**Task goal:**
Please transcribe the data that follows, keeping every line exact.

[[ Data excerpt open ]]

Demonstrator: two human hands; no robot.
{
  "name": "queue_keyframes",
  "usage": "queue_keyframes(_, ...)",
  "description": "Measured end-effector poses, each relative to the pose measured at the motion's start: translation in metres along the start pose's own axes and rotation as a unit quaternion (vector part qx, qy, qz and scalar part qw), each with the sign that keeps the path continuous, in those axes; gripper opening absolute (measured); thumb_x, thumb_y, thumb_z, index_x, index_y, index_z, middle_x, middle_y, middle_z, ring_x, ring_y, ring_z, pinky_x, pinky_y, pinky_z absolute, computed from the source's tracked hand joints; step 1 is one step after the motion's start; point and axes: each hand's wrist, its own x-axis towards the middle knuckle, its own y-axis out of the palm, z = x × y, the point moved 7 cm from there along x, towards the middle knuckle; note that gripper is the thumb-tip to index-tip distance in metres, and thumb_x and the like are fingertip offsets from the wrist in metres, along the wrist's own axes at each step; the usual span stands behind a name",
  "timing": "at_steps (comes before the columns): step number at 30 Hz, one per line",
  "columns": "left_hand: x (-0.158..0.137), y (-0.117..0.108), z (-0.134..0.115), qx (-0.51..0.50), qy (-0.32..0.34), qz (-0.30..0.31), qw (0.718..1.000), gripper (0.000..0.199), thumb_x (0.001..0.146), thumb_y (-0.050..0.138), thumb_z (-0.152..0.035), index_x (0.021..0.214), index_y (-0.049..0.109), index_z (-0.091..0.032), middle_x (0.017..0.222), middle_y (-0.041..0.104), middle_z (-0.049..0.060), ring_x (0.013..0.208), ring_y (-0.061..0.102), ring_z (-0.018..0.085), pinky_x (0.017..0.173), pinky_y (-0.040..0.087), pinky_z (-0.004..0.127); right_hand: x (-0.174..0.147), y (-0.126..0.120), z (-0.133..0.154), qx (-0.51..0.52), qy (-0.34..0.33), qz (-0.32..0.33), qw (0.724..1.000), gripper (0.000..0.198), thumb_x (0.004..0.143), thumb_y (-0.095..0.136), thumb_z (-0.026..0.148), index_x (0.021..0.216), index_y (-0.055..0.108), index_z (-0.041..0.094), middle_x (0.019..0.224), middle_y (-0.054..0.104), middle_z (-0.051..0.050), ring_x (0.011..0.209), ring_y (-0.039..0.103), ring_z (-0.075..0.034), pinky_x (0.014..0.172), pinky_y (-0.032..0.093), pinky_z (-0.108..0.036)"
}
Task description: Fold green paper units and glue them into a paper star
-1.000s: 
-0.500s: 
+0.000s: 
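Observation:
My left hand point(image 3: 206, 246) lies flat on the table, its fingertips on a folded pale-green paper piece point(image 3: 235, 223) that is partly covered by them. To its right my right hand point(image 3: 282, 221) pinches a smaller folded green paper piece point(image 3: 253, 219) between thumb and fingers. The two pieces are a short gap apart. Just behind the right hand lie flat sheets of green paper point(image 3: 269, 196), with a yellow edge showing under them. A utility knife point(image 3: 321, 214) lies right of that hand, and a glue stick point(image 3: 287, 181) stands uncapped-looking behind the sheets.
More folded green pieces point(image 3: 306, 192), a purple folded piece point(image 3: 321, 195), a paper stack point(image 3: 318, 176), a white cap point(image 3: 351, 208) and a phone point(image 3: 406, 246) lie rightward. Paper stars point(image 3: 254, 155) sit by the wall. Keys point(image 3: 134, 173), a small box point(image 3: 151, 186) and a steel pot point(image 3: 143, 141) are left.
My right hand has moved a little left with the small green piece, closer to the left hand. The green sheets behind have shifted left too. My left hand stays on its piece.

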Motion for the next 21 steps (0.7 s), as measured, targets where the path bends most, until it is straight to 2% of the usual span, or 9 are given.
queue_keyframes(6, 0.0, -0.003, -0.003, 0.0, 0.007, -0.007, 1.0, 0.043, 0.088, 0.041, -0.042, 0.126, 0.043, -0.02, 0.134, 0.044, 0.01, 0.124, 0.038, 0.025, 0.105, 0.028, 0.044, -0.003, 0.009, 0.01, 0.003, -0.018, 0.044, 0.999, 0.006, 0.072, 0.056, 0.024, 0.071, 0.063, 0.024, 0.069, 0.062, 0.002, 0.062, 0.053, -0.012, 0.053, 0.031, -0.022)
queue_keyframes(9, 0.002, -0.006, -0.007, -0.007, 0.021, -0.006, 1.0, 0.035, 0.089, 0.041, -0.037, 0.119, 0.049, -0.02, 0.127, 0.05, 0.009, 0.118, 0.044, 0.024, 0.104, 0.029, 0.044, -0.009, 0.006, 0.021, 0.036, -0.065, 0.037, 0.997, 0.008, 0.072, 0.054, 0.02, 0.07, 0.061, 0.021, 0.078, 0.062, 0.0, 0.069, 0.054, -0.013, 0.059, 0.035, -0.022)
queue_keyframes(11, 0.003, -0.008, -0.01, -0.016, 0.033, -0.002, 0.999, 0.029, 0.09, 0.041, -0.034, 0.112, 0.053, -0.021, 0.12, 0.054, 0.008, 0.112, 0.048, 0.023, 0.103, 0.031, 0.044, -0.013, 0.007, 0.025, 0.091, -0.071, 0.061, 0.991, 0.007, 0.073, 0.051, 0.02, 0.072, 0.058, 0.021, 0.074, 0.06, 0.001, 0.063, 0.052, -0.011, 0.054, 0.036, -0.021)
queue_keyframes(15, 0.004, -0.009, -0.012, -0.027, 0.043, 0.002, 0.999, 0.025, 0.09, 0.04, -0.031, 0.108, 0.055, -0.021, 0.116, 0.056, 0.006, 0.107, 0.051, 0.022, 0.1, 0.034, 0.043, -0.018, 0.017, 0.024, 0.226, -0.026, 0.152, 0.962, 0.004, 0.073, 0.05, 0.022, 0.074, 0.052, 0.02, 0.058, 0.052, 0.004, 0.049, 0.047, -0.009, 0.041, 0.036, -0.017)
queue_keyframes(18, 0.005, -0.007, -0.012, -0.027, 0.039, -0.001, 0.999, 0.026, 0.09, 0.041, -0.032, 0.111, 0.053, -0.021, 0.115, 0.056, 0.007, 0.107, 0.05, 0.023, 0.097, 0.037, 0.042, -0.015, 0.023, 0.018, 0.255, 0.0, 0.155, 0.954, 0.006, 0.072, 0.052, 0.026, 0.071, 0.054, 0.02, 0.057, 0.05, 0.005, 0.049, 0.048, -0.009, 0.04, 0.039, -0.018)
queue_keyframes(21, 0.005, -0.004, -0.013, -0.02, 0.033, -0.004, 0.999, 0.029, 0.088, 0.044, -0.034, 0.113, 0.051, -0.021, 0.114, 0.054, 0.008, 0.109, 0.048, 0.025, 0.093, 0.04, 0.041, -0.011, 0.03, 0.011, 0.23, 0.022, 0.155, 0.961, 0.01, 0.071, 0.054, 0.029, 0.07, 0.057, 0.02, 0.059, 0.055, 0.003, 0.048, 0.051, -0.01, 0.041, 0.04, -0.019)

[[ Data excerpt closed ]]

**Task solution:**
Demonstrator: two human hands; no robot.
{
  "name": "queue_keyframes",
  "usage": "queue_keyframes(_, ...)",
  "description": "Measured end-effector poses, each relative to the pose measured at the motion's start: translation in metres along the start pose's own axes and rotation as a unit quaternion (vector part qx, qy, qz and scalar part qw), each with the sign that keeps the path continuous, in those axes; gripper opening absolute (measured); thumb_x, thumb_y, thumb_z, index_x, index_y, index_z, middle_x, middle_y, middle_z, ring_x, ring_y, ring_z, pinky_x, pinky_y, pinky_z absolute, computed from the source's tracked hand joints; step 1 is one step after the motion's start; point and axes: each hand's wrist, its own x-axis towards the middle knuckle, its own y-axis out of the palm, z = x × y, the point moved 7 cm from there along x, towards the middle knuckle; note that gripper is the thumb-tip to index-tip distance in metres, and thumb_x and the like are fingertip offsets from the wrist in metres, along the wrist's own axes at each step; the usual span stands behind a name",
  "timing": "at_steps (comes before the columns): step number at 30 Hz, one per line",
  "columns": "left_hand: x (-0.158..0.137), y (-0.117..0.108), z (-0.134..0.115), qx (-0.51..0.50), qy (-0.32..0.34), qz (-0.30..0.31), qw (0.718..1.000), gripper (0.000..0.199), thumb_x (0.001..0.146), thumb_y (-0.050..0.138), thumb_z (-0.152..0.035), index_x (0.021..0.214), index_y (-0.049..0.109), index_z (-0.091..0.032), middle_x (0.017..0.222), middle_y (-0.041..0.104), middle_z (-0.049..0.060), ring_x (0.013..0.208), ring_y (-0.061..0.102), ring_z (-0.018..0.085), pinky_x (0.017..0.173), pinky_y (-0.040..0.087), pinky_z (-0.004..0.127); right_hand: x (-0.174..0.147), y (-0.126..0.120), z (-0.133..0.154), qx (-0.51..0.52), qy (-0.34..0.33), qz (-0.32..0.33), qw (0.724..1.000), gripper (0.000..0.198), thumb_x (0.004..0.143), thumb_y (-0.095..0.136), thumb_z (-0.026..0.148), index_x (0.021..0.216), index_y (-0.055..0.108), index_z (-0.041..0.094), middle_x (0.019..0.224), middle_y (-0.054..0.104), middle_z (-0.051..0.050), ring_x (0.011..0.209), ring_y (-0.039..0.103), ring_z (-0.075..0.034), pinky_x (0.014..0.172), pinky_y (-0.032..0.093), pinky_z (-0.108..0.036)"
}
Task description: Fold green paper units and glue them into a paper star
-1.000s: 
-0.500s: 
+0.000s: 
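Observation:
My left hand point(image 3: 206, 246) lies flat on the table, its fingertips on a folded pale-green paper piece point(image 3: 235, 223) that is partly covered by them. To its right my right hand point(image 3: 282, 221) pinches a smaller folded green paper piece point(image 3: 253, 219) between thumb and fingers. The two pieces are a short gap apart. Just behind the right hand lie flat sheets of green paper point(image 3: 269, 196), with a yellow edge showing under them. A utility knife point(image 3: 321, 214) lies right of that hand, and a glue stick point(image 3: 287, 181) stands uncapped-looking behind the sheets.
More folded green pieces point(image 3: 306, 192), a purple folded piece point(image 3: 321, 195), a paper stack point(image 3: 318, 176), a white cap point(image 3: 351, 208) and a phone point(image 3: 406, 246) lie rightward. Paper stars point(image 3: 254, 155) sit by the wall. Keys point(image 3: 134, 173), a small box point(image 3: 151, 186) and a steel pot point(image 3: 143, 141) are left.
My right hand has moved a little left with the small green piece, closer to the left hand. The green sheets behind have shifted left too. My left hand stays on its piece.
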
Motion for the next 21 steps (0.7 s), as measured, targets where the path bends most, until it is straight to 2% of the usual span, or 9 are given.
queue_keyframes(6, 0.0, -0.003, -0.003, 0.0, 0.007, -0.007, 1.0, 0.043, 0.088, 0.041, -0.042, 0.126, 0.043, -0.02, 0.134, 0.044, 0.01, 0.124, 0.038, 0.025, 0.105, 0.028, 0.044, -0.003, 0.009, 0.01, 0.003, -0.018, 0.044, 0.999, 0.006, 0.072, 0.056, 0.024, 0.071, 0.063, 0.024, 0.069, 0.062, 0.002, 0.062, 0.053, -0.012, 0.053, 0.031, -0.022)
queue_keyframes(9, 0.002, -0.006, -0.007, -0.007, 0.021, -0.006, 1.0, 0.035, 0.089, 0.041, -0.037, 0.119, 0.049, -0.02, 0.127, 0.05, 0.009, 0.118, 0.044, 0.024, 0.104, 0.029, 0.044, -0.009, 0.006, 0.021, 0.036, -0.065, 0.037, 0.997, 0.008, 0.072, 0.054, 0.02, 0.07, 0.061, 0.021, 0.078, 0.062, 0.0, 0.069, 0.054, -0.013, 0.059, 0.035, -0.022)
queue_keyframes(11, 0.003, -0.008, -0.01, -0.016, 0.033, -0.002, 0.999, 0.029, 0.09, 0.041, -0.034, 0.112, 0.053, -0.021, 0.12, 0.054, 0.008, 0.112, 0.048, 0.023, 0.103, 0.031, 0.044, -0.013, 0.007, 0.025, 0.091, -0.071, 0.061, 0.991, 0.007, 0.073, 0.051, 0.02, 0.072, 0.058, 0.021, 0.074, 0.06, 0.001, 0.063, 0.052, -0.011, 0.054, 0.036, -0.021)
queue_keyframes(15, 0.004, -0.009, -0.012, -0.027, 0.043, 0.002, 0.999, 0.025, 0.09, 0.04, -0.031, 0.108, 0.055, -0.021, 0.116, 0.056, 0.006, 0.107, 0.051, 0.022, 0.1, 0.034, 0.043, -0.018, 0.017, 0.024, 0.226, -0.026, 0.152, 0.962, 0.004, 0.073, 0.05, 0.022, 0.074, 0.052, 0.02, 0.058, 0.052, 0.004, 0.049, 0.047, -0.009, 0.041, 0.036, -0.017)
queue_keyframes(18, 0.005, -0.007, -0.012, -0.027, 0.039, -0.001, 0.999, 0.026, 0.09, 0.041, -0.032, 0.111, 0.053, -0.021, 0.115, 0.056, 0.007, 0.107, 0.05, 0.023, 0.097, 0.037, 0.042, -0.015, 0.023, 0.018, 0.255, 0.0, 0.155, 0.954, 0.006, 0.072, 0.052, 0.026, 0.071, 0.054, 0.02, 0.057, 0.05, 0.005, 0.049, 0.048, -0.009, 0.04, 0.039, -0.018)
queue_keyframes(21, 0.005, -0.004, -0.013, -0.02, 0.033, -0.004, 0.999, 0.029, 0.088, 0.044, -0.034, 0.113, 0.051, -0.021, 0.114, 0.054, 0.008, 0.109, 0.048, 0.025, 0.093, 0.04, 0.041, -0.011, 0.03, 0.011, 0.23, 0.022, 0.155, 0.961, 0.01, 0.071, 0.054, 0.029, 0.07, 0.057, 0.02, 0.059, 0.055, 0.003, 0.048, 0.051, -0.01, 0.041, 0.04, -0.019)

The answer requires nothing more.